MIC-DKFZ / batchgenerators

A framework for data augmentation for 2D and 3D image classification and segmentation
Apache License 2.0
1.09k stars 221 forks source link

MultiThreadedAugmenter questions #61

Open arvind1609 opened 4 years ago

arvind1609 commented 4 years ago

Hello,

Thanks for sharing this wonderful package. I'm trying to augment 3D images and randomly sample a batch from my data with segmentation maps.

ip_data = np.zeros((20,256,256,24)) ip_seg = np.zeros((20,256,256,24)) data_zip = (ip_data, ip_seg)

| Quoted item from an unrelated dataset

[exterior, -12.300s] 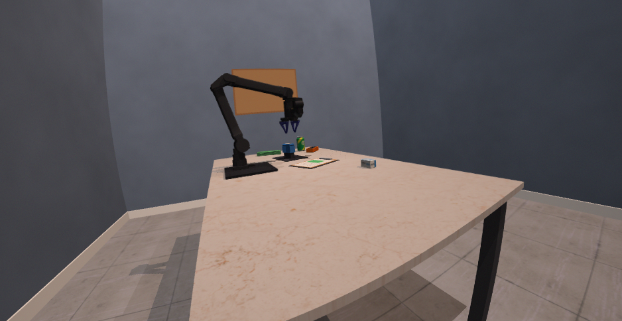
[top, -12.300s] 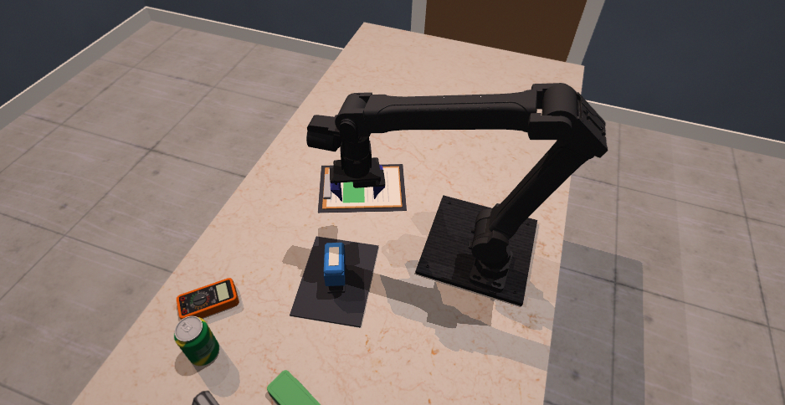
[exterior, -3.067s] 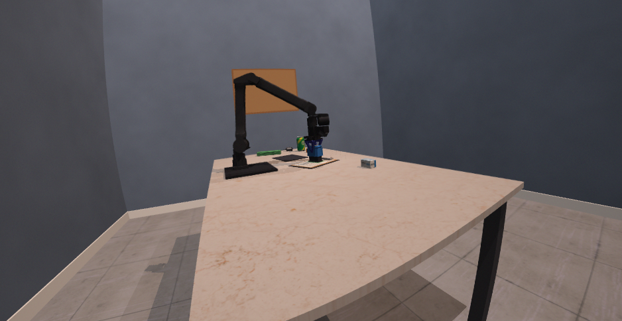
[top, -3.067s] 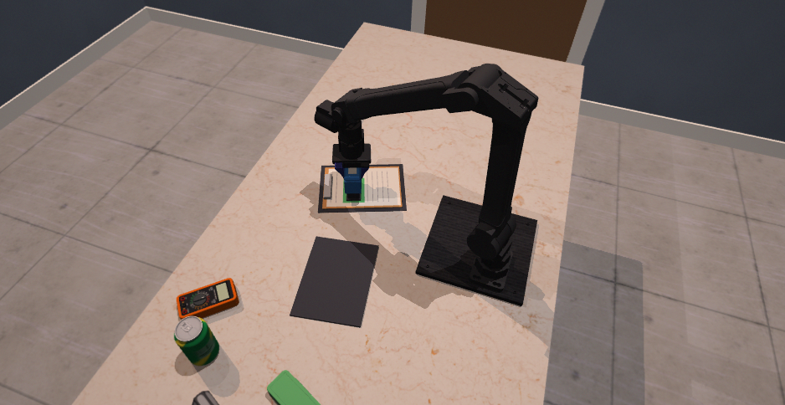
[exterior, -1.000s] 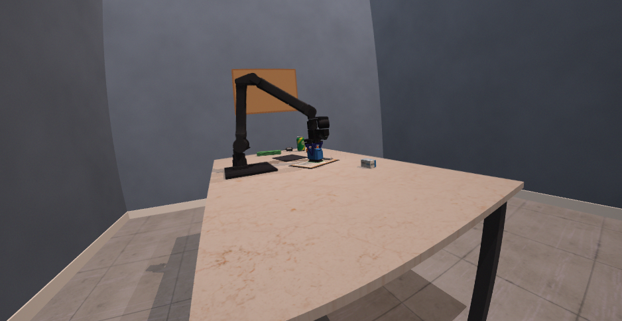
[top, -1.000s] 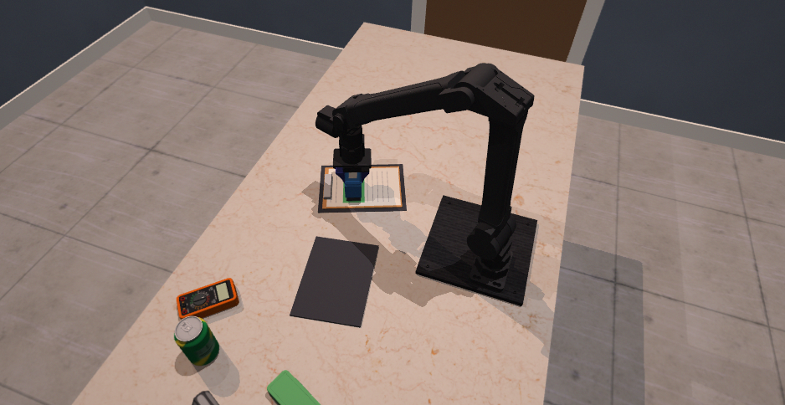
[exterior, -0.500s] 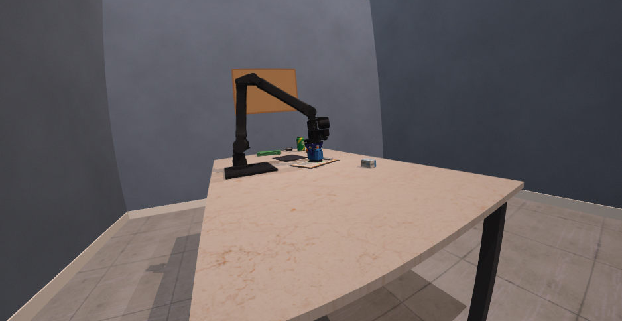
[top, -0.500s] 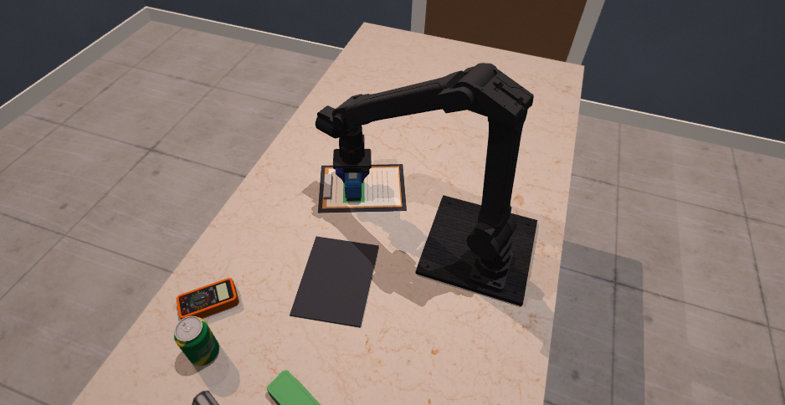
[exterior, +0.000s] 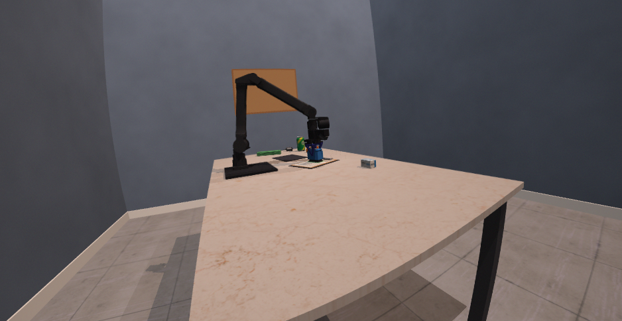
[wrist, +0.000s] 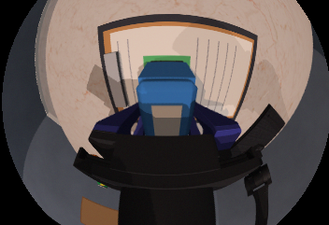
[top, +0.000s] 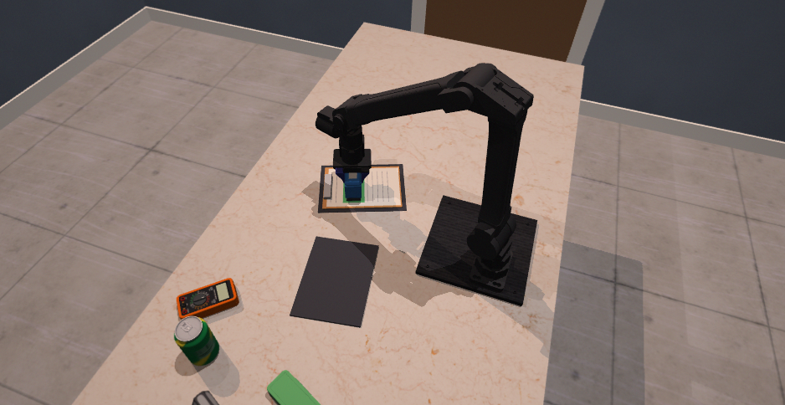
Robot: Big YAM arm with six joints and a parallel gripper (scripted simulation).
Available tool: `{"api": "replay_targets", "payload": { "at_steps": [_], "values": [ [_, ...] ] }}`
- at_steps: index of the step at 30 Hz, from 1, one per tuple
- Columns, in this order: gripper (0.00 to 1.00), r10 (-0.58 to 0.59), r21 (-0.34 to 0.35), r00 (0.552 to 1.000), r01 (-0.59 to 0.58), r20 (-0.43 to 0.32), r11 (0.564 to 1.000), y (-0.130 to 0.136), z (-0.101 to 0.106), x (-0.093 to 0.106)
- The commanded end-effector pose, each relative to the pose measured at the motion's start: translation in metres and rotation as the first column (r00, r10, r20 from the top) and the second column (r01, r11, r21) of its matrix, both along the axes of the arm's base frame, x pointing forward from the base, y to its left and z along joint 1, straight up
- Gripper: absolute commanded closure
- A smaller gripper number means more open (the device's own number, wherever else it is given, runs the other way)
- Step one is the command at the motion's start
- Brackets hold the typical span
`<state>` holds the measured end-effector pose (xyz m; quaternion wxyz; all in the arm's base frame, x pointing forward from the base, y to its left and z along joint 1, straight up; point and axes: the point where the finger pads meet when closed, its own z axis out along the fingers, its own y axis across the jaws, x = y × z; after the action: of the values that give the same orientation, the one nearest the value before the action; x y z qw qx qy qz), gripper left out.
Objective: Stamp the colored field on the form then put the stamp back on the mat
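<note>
The blue stamp (top: 353,187) (exterior: 315,155) (wrist: 166,92) is upright over the green field (top: 361,194) (wrist: 166,59) of the form (top: 391,189) (wrist: 159,39). Its dark base appears to rest on the field and hides most of it; a green strip shows past it in the wrist view. Whether it is pressed fully down I cannot tell. My gripper (top: 352,175) (exterior: 313,146) (wrist: 166,120) points down, shut on the stamp's upper part from both sides. The form is on a dark-edged clipboard (top: 404,187) (wrist: 178,19). The dark mat (top: 335,281) (exterior: 289,158) bears nothing.
The arm's black base plate (top: 439,248) (exterior: 250,170) is beside the mat. A multimeter (top: 207,297), a green can (top: 196,341) (exterior: 300,144), a green block (top: 290,388) (exterior: 268,152) and a grey object (top: 205,398) lie beyond the mat. A small box (exterior: 367,163) stands past the clipboard.
</note>
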<state>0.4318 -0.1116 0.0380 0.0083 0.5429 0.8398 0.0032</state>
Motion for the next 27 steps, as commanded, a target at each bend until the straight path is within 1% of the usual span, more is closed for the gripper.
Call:
{"api": "replay_targets", "payload": {
  "at_steps": [1, 27],
  "values": [
    [0.73, 0.000, 0.004, 1.000, 0.001, -0.013, 1.000, 0.0029, -0.0237, 0.0024],
    [0.73, 0.000, 0.004, 1.000, 0.001, -0.013, 1.000, 0.0029, -0.0274, 0.0024]
  ]
}}
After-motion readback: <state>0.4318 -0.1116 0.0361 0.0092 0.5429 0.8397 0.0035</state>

class DataLoader(DataLoaderBase):

 def __init__(self, data, BATCH_SIZE=2, num_batches=None, seed=False):
        super(DataLoader, self).__init__(data, BATCH_SIZE, num_batches, seed) 
        # data is now stored in self._data.

    def generate_train_batch(self):
        # usually you would now select random instances of your data. We only have one therefore we skip this
        random_val = np.random.choice(range(20), self.BATCH_SIZE, replace=False)
        img = self._data[0][random_val]
        label = self._data[1][random_val]

        print(random_val)
        # The camera image has only one channel. Our batch layout must be (b, c, x, y, z).
        img = np.expand_dims(img, axis = 1)
        label = np.expand_dims(label, axis = 1)

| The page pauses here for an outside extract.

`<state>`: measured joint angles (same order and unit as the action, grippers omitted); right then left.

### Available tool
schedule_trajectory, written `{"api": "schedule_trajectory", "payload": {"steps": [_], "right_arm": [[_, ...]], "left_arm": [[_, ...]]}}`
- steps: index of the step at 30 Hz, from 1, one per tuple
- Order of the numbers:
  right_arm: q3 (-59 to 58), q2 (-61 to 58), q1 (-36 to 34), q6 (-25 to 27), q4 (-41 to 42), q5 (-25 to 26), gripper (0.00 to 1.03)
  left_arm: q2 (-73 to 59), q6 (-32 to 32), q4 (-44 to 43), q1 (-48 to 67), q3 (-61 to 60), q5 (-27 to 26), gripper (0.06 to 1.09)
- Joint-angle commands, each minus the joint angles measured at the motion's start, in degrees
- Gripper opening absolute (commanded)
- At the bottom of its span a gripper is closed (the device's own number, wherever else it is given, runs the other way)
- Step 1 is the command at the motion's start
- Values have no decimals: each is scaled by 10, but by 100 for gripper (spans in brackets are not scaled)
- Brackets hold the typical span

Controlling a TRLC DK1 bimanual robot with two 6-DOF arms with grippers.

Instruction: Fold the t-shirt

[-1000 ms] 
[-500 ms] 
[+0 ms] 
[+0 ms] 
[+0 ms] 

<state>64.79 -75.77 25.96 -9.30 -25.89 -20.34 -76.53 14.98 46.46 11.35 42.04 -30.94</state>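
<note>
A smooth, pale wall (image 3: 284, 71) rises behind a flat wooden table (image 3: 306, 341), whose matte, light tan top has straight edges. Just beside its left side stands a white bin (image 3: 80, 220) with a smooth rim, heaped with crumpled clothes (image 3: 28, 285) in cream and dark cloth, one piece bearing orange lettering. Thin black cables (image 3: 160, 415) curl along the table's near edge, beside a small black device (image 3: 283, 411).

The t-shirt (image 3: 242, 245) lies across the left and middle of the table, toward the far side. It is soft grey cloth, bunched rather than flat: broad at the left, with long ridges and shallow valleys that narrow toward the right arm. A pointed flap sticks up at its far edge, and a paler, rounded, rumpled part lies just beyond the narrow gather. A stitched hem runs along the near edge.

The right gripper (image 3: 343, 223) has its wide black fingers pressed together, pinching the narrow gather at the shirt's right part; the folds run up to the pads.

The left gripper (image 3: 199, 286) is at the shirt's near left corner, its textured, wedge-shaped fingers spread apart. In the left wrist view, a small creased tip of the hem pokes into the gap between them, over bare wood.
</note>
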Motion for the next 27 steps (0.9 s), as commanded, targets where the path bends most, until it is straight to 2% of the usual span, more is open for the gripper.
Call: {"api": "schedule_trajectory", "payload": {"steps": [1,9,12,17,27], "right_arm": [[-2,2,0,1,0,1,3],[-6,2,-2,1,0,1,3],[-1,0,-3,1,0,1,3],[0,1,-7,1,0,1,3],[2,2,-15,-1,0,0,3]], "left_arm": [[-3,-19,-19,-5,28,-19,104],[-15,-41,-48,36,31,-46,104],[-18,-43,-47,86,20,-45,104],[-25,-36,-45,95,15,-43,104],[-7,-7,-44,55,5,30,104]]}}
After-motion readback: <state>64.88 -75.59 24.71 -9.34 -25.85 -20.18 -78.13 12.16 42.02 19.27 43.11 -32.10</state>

        # now construct the dictionary and return it. np.float32 cast because most networks take float
        return {'data':img.astype(np.float32), 
            'seg': label.astype(np.float32),
            'subjects': random_val}
batchgen = DataLoader(data_zip, 2, None, False)

spatial_transform = SpatialTransform((192,192,24), np.array((192,192,24)) // 2, 
                 do_elastic_deform=False, alpha=(0., 1500.), sigma=(30., 50.),
                 do_rotation=False, angle_x=(0, 0.5 * np.pi),
                 do_scale=False, scale=(0.1,0.3), 
                 border_mode_data='constant', border_cval_data=0, order_data=1,
                 random_crop=False)

multithreaded_generator = MultiThreadedAugmenter(batchgen, spatial_transform, 4, 2, seeds=None)

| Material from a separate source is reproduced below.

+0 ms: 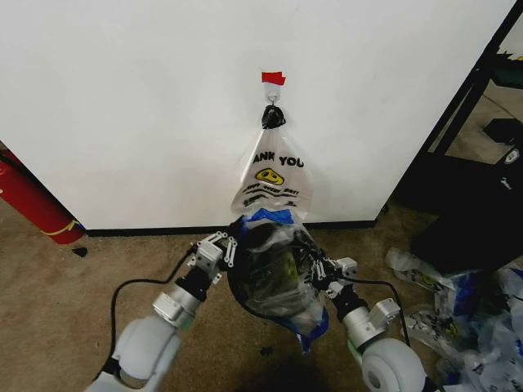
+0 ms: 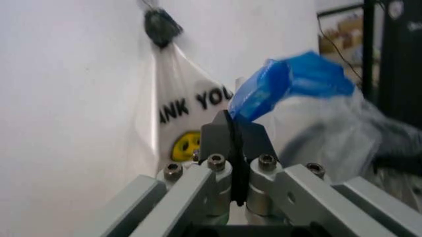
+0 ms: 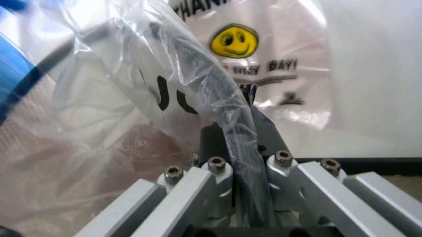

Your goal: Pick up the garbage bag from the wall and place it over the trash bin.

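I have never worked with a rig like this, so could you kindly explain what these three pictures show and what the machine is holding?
This is a wheeled robot with two arms. The head view looks down from its head camera; the other two come from cameras on each wrist. The left tool and the right tool are each shut on an edge of the garbage bag, a thin clear plastic with blue patches, stretching it over the trash bin on the carpet. Behind, a white "THANK YOU" bag hangs from a hook on the wall.
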Motion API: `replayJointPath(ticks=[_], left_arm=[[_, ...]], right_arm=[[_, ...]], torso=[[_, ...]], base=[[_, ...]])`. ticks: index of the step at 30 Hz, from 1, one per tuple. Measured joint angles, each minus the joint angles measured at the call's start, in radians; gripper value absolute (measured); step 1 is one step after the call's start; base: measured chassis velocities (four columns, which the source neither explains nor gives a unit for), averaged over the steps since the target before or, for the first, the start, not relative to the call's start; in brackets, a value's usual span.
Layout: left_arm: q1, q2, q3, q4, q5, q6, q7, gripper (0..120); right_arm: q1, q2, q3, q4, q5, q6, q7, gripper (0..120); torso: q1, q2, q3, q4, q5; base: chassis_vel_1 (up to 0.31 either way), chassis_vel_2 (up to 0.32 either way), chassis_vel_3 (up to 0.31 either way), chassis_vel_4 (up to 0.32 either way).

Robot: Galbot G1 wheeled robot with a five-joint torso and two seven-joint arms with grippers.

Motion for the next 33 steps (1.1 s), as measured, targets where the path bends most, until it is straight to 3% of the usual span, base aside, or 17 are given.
replayJointPath(ticks=[7,18,25,33], left_arm=[[-0.076,0.106,-0.002,0.074,0.000,0.025,0.070,0],[-0.155,0.134,0.014,0.131,-0.007,0.101,-0.001,0],[-0.181,0.159,0.009,0.208,-0.012,0.052,0.192,0],[-0.204,0.145,0.012,0.266,-0.049,0.016,0.232,0]], right_arm=[[-0.001,-0.003,0.005,-0.003,0.091,-0.012,-0.096,0],[-0.001,-0.001,0.013,-0.018,0.126,-0.028,-0.185,0],[0.003,0.009,0.021,-0.028,0.153,0.009,-0.196,0],[0.011,0.026,0.018,-0.056,0.233,0.054,-0.204,0]], torso=[[0.000,0.000,0.000,-0.0001,0.0000],[0.000,0.000,0.000,-0.0001,0.0000],[0.000,0.000,0.000,-0.0001,-0.0001],[0.000,0.000,0.000,-0.0001,-0.0001]], base=[[0.000,0.000,0.000,0.000],[0.000,0.000,0.000,0.000],[0.000,0.000,0.000,0.000],[0.000,0.000,0.000,0.000]])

spatial_data = next(multithreaded_generator)

I had 2 questions:

(1) When I use the next on the multithreaded_generator for the first time, a number of arrays are generated from the print statement in the class. Is this the expected functionality?

(2) I'm assuming the returned dictionary from the class is the data structure that matters. So, I could have any custom operations in the class as long as the shape of 'data' and 'seg' is (b,c,x,y,z).

Apologies if this is trivial. Thanks!